* TASK GOAL
The records appear below. Copy each one exactly.

* GIVEN DATA
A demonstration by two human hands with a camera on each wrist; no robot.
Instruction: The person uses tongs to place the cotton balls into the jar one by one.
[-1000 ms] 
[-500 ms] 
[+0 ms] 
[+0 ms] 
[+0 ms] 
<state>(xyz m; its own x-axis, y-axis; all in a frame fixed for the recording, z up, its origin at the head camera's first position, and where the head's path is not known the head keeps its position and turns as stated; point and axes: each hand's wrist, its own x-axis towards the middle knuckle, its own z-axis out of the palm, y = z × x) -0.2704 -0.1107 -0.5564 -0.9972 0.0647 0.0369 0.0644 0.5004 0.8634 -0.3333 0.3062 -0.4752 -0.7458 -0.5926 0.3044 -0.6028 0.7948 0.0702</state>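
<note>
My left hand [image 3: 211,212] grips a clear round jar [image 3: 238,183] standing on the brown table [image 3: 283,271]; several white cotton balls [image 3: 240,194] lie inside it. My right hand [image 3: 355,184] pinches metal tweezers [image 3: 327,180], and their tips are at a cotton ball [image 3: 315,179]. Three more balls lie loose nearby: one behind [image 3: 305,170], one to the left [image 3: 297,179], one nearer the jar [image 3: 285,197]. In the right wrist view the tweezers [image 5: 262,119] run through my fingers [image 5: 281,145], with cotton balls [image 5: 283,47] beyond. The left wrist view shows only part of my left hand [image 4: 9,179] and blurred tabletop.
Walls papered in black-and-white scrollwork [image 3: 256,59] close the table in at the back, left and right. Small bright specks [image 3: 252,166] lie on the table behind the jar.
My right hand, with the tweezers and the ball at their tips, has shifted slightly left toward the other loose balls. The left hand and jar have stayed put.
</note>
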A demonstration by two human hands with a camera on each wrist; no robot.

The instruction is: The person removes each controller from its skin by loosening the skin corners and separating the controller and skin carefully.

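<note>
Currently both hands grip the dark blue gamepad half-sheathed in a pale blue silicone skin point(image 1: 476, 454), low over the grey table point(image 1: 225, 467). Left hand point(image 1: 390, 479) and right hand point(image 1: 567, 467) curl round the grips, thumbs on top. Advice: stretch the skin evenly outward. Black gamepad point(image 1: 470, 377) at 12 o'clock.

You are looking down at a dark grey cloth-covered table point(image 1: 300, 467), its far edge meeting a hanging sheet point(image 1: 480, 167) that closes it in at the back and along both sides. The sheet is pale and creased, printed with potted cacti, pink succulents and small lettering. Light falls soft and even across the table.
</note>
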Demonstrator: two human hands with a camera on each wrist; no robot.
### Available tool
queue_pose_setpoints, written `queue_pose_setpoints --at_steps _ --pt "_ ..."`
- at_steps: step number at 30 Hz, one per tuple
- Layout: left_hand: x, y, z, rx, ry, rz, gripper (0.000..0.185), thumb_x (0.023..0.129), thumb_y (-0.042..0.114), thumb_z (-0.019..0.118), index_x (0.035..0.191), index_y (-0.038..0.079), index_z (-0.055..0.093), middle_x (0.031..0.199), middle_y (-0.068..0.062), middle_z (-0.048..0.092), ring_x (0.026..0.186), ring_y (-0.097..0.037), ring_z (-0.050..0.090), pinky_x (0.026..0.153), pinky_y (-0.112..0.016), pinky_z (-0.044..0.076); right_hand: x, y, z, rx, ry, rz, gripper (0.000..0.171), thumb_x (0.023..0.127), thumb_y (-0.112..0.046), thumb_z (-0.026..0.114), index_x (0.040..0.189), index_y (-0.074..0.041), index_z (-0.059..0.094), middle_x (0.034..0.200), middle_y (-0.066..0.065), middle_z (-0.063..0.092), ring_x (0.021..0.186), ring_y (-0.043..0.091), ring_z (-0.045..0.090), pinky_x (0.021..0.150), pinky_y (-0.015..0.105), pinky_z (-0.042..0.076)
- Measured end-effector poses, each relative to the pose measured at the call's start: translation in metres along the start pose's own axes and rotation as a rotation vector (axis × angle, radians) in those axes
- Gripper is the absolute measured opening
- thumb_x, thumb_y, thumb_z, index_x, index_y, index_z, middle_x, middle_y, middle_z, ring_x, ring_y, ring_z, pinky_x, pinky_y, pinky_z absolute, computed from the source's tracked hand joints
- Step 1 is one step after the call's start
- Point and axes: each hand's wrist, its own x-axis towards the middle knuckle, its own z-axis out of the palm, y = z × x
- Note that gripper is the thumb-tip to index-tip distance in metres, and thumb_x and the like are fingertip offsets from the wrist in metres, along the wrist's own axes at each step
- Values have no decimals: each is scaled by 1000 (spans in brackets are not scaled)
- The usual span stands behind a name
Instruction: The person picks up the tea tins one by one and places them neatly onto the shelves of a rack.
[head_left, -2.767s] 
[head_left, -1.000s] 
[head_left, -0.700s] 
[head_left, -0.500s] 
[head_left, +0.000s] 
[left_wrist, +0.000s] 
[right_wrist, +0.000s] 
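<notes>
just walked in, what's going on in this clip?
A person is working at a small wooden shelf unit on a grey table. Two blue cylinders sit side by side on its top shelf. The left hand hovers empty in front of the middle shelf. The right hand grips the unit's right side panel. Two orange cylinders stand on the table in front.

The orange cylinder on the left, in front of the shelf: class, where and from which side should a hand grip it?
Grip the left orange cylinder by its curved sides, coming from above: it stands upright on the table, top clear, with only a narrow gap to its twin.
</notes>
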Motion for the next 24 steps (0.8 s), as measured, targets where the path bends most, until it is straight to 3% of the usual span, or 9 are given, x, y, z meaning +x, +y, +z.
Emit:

* COMPLETED TASK
A demonstration by two human hands with a camera on each wrist; no robot.
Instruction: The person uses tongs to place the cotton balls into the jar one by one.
[-1000 ms] 
[-500 ms] 
[+0 ms] 
[+0 ms] 
[+0 ms] 
<state>(xyz m; its own x-axis, y-axis; all in a frame fixed for the recording, z up, its origin at the head camera's first position, and where the head's path is not known the head keeps its position and turns as stated; point and axes: each hand's wrist, its own x-axis towards the middle knuckle, its own z-axis out of the palm, y = z × x) -0.2704 -0.1107 -0.5564 -0.9972 0.0647 0.0369 0.0644 0.5004 0.8634 -0.3333 0.3062 -0.4752 -0.7458 -0.5926 0.3044 -0.6028 0.7948 0.0702</state>
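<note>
My left hand [image 3: 211,212] grips a clear round jar [image 3: 238,183] standing on the brown table [image 3: 283,271]; several white cotton balls [image 3: 240,194] lie inside it. My right hand [image 3: 355,184] pinches metal tweezers [image 3: 327,180], and their tips are at a cotton ball [image 3: 315,179]. Three more balls lie loose nearby: one behind [image 3: 305,170], one to the left [image 3: 297,179], one nearer the jar [image 3: 285,197]. In the right wrist view the tweezers [image 5: 262,119] run through my fingers [image 5: 281,145], with cotton balls [image 5: 283,47] beyond. The left wrist view shows only part of my left hand [image 4: 9,179] and blurred tabletop.
Walls papered in black-and-white scrollwork [image 3: 256,59] close the table in at the back, left and right. Small bright specks [image 3: 252,166] lie on the table behind the jar.
My right hand, with the tweezers and the ball at their tips, has shifted slightly left toward the other loose balls. The left hand and jar have stayed put.
</note>
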A demonstration by two human hands with a camera on each wrist; no robot.

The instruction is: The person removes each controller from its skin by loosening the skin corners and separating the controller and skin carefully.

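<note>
Currently both hands grip the dark blue gamepad half-sheathed in a pale blue silicone skin point(image 1: 476, 454), low over the grey table point(image 1: 225, 467). Left hand point(image 1: 390, 479) and right hand point(image 1: 567, 467) curl round the grips, thumbs on top. Advice: stretch the skin evenly outward. Black gamepad point(image 1: 470, 377) at 12 o'clock.

You are looking down at a dark grey cloth-covered table point(image 1: 300, 467), its far edge meeting a hanging sheet point(image 1: 480, 167) that closes it in at the back and along both sides. The sheet is pale and creased, printed with potted cacti, pink succulents and small lettering. Light falls soft and even across the table.
</note>
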Demonstrator: two human hands with a camera on each wrist; no robot.
### Available tool
queue_pose_setpoints, written `queue_pose_setpoints --at_steps _ --pt "_ ..."`
- at_steps: step number at 30 Hz, one per tuple
- Layout: left_hand: x, y, z, rx, ry, rz, gripper (0.000..0.185), thumb_x (0.023..0.129), thumb_y (-0.042..0.114), thumb_z (-0.019..0.118), index_x (0.035..0.191), index_y (-0.038..0.079), index_z (-0.055..0.093), middle_x (0.031..0.199), middle_y (-0.068..0.062), middle_z (-0.048..0.092), ring_x (0.026..0.186), ring_y (-0.097..0.037), ring_z (-0.050..0.090), pinky_x (0.026..0.153), pinky_y (-0.112..0.016), pinky_z (-0.044..0.076); right_hand: x, y, z, rx, ry, rz, gripper (0.000..0.171), thumb_x (0.023..0.127), thumb_y (-0.112..0.046), thumb_z (-0.026..0.114), index_x (0.040..0.189), index_y (-0.074..0.041), index_z (-0.059..0.094), middle_x (0.034..0.200), middle_y (-0.066..0.065), middle_z (-0.063..0.092), ring_x (0.021..0.186), ring_y (-0.043..0.091), ring_z (-0.045..0.090), pinky_x (0.021..0.150), pinky_y (-0.015..0.105), pinky_z (-0.042..0.076)
- Measured end-effector poses, each relative to the pose measured at the call's start: translation in metres along the start pose's own axes and rotation as a rotation vector (axis × angle, radians) in those axes
- Gripper is the absolute measured opening
- thumb_x, thumb_y, thumb_z, index_x, index_y, index_z, middle_x, middle_y, middle_z, ring_x, ring_y, ring_z, pinky_x, pinky_y, pinky_z absolute, computed from the source's tracked hand joints
- Step 1 is one step after the call's start
- Point and axes: each hand's wrist, its own x-axis towards the middle knuckle, its own z-axis out of the palm, y = z × x
- Note that gripper is the thumb-tip to index-tip distance in metres, and thumb_x and the like are fingertip offsets from the wrist in metres, along the wrist's own axes at each step
- Values have no decimals: each is scaled by 1000 (spans in brackets are not scaled)
- The usual span stands behind a name
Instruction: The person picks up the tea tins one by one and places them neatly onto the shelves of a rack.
[head_left, -2.767s] 
[head_left, -1.000s] 
[head_left, -0.700s] 
[head_left, -0.500s] 
[head_left, +0.000s] 
[left_wrist, +0.000s] 
[right_wrist, +0.000s] 
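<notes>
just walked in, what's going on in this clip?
A person is working at a small wooden shelf unit on a grey table. Two blue cylinders sit side by side on its top shelf. The left hand hovers empty in front of the middle shelf. The right hand grips the unit's right side panel. Two orange cylinders stand on the table in front.

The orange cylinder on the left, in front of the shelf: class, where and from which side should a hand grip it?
Grip the left orange cylinder by its curved sides, coming from above: it stands upright on the table, top clear, with only a narrow gap to its twin.
</notes>
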Motion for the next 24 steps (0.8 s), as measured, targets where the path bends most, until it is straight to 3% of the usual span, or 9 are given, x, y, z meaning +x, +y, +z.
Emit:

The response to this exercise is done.